Work item: Your task is to print the listing exactly as it stands.

----------

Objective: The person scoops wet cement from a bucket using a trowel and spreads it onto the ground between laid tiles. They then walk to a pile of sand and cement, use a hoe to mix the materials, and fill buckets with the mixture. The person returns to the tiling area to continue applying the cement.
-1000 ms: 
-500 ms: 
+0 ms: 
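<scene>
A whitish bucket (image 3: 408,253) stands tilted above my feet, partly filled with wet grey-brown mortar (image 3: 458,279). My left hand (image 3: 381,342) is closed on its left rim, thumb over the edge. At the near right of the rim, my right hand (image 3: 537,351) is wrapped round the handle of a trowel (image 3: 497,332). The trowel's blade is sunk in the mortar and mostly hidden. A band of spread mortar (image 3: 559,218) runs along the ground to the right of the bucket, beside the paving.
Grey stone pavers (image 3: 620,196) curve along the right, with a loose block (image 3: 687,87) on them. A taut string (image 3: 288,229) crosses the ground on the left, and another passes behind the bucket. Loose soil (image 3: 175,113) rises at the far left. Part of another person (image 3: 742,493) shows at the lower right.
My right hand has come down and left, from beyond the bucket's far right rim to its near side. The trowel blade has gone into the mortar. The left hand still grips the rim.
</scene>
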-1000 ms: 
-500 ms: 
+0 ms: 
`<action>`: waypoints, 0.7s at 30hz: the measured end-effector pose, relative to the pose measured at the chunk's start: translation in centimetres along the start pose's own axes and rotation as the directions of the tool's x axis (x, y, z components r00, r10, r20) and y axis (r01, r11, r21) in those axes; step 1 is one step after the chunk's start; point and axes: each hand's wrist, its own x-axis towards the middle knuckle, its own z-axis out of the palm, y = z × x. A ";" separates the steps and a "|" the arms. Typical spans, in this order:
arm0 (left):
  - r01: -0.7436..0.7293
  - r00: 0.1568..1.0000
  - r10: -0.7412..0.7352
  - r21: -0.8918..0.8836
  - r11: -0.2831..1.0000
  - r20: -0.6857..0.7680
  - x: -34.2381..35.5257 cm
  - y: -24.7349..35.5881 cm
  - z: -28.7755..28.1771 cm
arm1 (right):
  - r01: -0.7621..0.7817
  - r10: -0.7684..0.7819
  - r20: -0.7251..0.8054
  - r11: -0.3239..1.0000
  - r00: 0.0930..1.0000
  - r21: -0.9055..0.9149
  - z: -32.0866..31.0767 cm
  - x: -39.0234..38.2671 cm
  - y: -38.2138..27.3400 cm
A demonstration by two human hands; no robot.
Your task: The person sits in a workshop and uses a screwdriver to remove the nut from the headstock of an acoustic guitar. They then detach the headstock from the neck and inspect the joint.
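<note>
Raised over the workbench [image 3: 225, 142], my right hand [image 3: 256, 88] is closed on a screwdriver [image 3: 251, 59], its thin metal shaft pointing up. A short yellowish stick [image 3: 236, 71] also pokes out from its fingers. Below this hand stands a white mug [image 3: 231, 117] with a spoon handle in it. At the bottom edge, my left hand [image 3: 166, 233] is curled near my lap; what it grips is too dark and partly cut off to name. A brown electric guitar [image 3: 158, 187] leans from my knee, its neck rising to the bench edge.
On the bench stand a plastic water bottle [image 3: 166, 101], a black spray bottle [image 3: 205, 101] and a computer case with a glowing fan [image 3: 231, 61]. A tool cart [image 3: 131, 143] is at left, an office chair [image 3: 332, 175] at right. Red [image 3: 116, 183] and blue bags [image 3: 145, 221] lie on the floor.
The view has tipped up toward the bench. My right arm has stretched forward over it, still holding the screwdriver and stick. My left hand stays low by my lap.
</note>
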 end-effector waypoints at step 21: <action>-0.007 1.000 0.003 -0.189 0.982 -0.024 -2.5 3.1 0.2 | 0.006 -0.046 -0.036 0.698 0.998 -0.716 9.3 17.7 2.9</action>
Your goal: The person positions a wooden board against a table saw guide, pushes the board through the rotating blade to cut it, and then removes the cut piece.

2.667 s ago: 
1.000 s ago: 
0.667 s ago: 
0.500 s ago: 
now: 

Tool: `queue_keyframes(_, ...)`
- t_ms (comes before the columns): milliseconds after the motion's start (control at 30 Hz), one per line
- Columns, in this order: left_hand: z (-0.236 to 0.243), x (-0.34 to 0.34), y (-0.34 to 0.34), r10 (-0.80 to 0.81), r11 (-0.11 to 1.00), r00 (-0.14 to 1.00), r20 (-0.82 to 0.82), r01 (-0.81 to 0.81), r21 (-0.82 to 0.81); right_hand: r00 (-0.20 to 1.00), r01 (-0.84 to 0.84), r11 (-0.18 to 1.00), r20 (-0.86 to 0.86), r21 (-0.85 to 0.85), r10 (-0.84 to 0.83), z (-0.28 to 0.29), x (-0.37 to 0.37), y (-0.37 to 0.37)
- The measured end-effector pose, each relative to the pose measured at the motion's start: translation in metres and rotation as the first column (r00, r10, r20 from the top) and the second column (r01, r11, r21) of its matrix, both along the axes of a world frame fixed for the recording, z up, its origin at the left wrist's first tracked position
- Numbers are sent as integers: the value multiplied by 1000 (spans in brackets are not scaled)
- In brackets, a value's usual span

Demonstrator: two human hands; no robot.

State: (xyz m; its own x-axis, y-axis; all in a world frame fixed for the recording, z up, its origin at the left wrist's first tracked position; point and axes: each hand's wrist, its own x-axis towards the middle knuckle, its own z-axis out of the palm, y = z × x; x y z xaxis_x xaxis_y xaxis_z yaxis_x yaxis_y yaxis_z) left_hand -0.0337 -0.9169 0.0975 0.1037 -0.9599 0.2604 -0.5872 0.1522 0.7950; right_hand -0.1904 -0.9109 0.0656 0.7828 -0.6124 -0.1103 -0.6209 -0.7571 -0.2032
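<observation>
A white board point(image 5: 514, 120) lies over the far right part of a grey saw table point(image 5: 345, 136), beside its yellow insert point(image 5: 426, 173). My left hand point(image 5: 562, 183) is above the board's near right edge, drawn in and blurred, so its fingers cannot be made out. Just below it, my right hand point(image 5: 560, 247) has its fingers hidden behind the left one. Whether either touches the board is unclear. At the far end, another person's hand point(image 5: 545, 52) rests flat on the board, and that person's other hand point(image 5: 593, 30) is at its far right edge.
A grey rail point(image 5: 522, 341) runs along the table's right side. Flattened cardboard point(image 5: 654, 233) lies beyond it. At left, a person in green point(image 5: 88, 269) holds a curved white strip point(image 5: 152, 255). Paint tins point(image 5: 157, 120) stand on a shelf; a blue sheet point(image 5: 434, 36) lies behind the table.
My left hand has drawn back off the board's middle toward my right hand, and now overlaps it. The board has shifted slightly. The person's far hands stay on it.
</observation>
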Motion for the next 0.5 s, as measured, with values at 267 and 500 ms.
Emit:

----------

Reply:
Objective: The person scoops wet cement from a bucket using a trowel and spreads it onto the ground between laid tiles. They then walk to a pile of sand and cement, use a hoe to mix the materials, and fill buckets with the mixture. The person returns to the tiling area to continue applying the cement.
-1000 ms: 
-500 ms: 
+0 ms: 
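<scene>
A whitish bucket (image 3: 408,253) stands tilted above my feet, partly filled with wet grey-brown mortar (image 3: 458,279). My left hand (image 3: 381,342) is closed on its left rim, thumb over the edge. At the near right of the rim, my right hand (image 3: 537,351) is wrapped round the handle of a trowel (image 3: 497,332). The trowel's blade is sunk in the mortar and mostly hidden. A band of spread mortar (image 3: 559,218) runs along the ground to the right of the bucket, beside the paving.
Grey stone pavers (image 3: 620,196) curve along the right, with a loose block (image 3: 687,87) on them. A taut string (image 3: 288,229) crosses the ground on the left, and another passes behind the bucket. Loose soil (image 3: 175,113) rises at the far left. Part of another person (image 3: 742,493) shows at the lower right.
My right hand has come down and left, from beyond the bucket's far right rim to its near side. The trowel blade has gone into the mortar. The left hand still grips the rim.
</scene>
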-1000 ms: 
-500 ms: 
+0 ms: 
`<action>`: waypoints, 0.7s at 30hz: the measured end-effector pose, relative to the pose measured at the chunk's start: translation in centimetres along the start pose's own axes and rotation as the directions of the tool's x axis (x, y, z components r00, r10, r20) and y axis (r01, r11, r21) in those axes; step 1 is one step after the chunk's start; point and axes: each hand's wrist, its own x-axis towards the middle knuckle, its own z-axis out of the palm, y = z × x. A ";" separates the steps and a "|" the arms. Typical spans, in this order:
arm0 (left):
  - r01: -0.7436..0.7293
  - r00: 0.1568..1.0000
  - r10: -0.7412..0.7352
  - r21: -0.8918..0.8836
  - r11: -0.2831..1.0000
  - r20: -0.6857..0.7680
  - x: -34.2381..35.5257 cm
  - y: -24.7349..35.5881 cm
  - z: -28.7755..28.1771 cm
arm1 (right):
  - r01: -0.7621..0.7817
  - r10: -0.7684..0.7819
  - r20: -0.7251..0.8054
  - r11: -0.3239..1.0000
  - r00: 0.0930..1.0000
  - r21: -0.9055..0.9149
  - z: -32.0866..31.0767 cm
  - x: -39.0234..38.2671 cm
  - y: -38.2138..27.3400 cm
A demonstration by two human hands; no robot.
Your task: The person sits in a workshop and uses a screwdriver to remove the nut from the headstock of an acoustic guitar. They then detach the headstock from the neck and inspect the joint.
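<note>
Raised over the workbench [image 3: 225, 142], my right hand [image 3: 256, 88] is closed on a screwdriver [image 3: 251, 59], its thin metal shaft pointing up. A short yellowish stick [image 3: 236, 71] also pokes out from its fingers. Below this hand stands a white mug [image 3: 231, 117] with a spoon handle in it. At the bottom edge, my left hand [image 3: 166, 233] is curled near my lap; what it grips is too dark and partly cut off to name. A brown electric guitar [image 3: 158, 187] leans from my knee, its neck rising to the bench edge.
On the bench stand a plastic water bottle [image 3: 166, 101], a black spray bottle [image 3: 205, 101] and a computer case with a glowing fan [image 3: 231, 61]. A tool cart [image 3: 131, 143] is at left, an office chair [image 3: 332, 175] at right. Red [image 3: 116, 183] and blue bags [image 3: 145, 221] lie on the floor.
The view has tipped up toward the bench. My right arm has stretched forward over it, still holding the screwdriver and stick. My left hand stays low by my lap.
</note>
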 end-effector waypoints at step 21: <action>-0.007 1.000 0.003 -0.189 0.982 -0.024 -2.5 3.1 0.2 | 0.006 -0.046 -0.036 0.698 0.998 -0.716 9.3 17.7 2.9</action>
Your goal: The person positions a wooden board against a table saw guide, pushes the board through the rotating blade to cut it, and then removes the cut piece.

2.667 s ago: 
1.000 s ago: 
0.667 s ago: 
0.500 s ago: 
now: 

Tool: `queue_keyframes(_, ...)`
- t_ms (comes before the columns): milliseconds after the motion's start (control at 30 Hz), one per line
- Columns, in this order: left_hand: z (-0.236 to 0.243), x (-0.34 to 0.34), y (-0.34 to 0.34), r10 (-0.80 to 0.81), r11 (-0.11 to 1.00), r00 (-0.14 to 1.00), r20 (-0.82 to 0.82), r01 (-0.81 to 0.81), r21 (-0.82 to 0.81); right_hand: r00 (-0.20 to 1.00), r01 (-0.84 to 0.84), r11 (-0.18 to 1.00), r20 (-0.86 to 0.86), r21 (-0.85 to 0.85), r10 (-0.84 to 0.83), z (-0.28 to 0.29), x (-0.37 to 0.37), y (-0.37 to 0.37)
- The measured end-effector pose, each relative to the pose measured at the motion's start: translation in metres and rotation as the first column (r00, r10, r20 from the top) and the second column (r01, r11, r21) of its matrix, both along the axes of a world frame fixed for the recording, z up, its origin at the left wrist's first tracked position
- Numbers are sent as integers: the value multiplied by 1000 (spans in brackets are not scaled)
- In brackets, a value's usual span

Demonstrator: two human hands; no robot.

State: (xyz m; its own x-axis, y-axis; all in a world frame fixed for the recording, z up, its origin at the left wrist's first tracked position; point and axes: each hand's wrist, its own x-axis towards the middle knuckle, its own z-axis out of the palm, y = z × x; x y z xaxis_x xaxis_y xaxis_z yaxis_x yaxis_y yaxis_z) left_hand -0.0337 -0.9169 0.0975 0.1037 -0.9599 0.2604 -0.5872 0.1522 0.7950; right_hand -0.1904 -0.9109 0.0656 0.7828 -0.6124 -0.1103 -0.6209 -0.7571 -0.2032
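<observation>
A white board point(image 5: 514, 120) lies over the far right part of a grey saw table point(image 5: 345, 136), beside its yellow insert point(image 5: 426, 173). My left hand point(image 5: 562, 183) is above the board's near right edge, drawn in and blurred, so its fingers cannot be made out. Just below it, my right hand point(image 5: 560, 247) has its fingers hidden behind the left one. Whether either touches the board is unclear. At the far end, another person's hand point(image 5: 545, 52) rests flat on the board, and that person's other hand point(image 5: 593, 30) is at its far right edge.
A grey rail point(image 5: 522, 341) runs along the table's right side. Flattened cardboard point(image 5: 654, 233) lies beyond it. At left, a person in green point(image 5: 88, 269) holds a curved white strip point(image 5: 152, 255). Paint tins point(image 5: 157, 120) stand on a shelf; a blue sheet point(image 5: 434, 36) lies behind the table.
My left hand has drawn back off the board's middle toward my right hand, and now overlaps it. The board has shifted slightly. The person's far hands stay on it.
</observation>
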Motion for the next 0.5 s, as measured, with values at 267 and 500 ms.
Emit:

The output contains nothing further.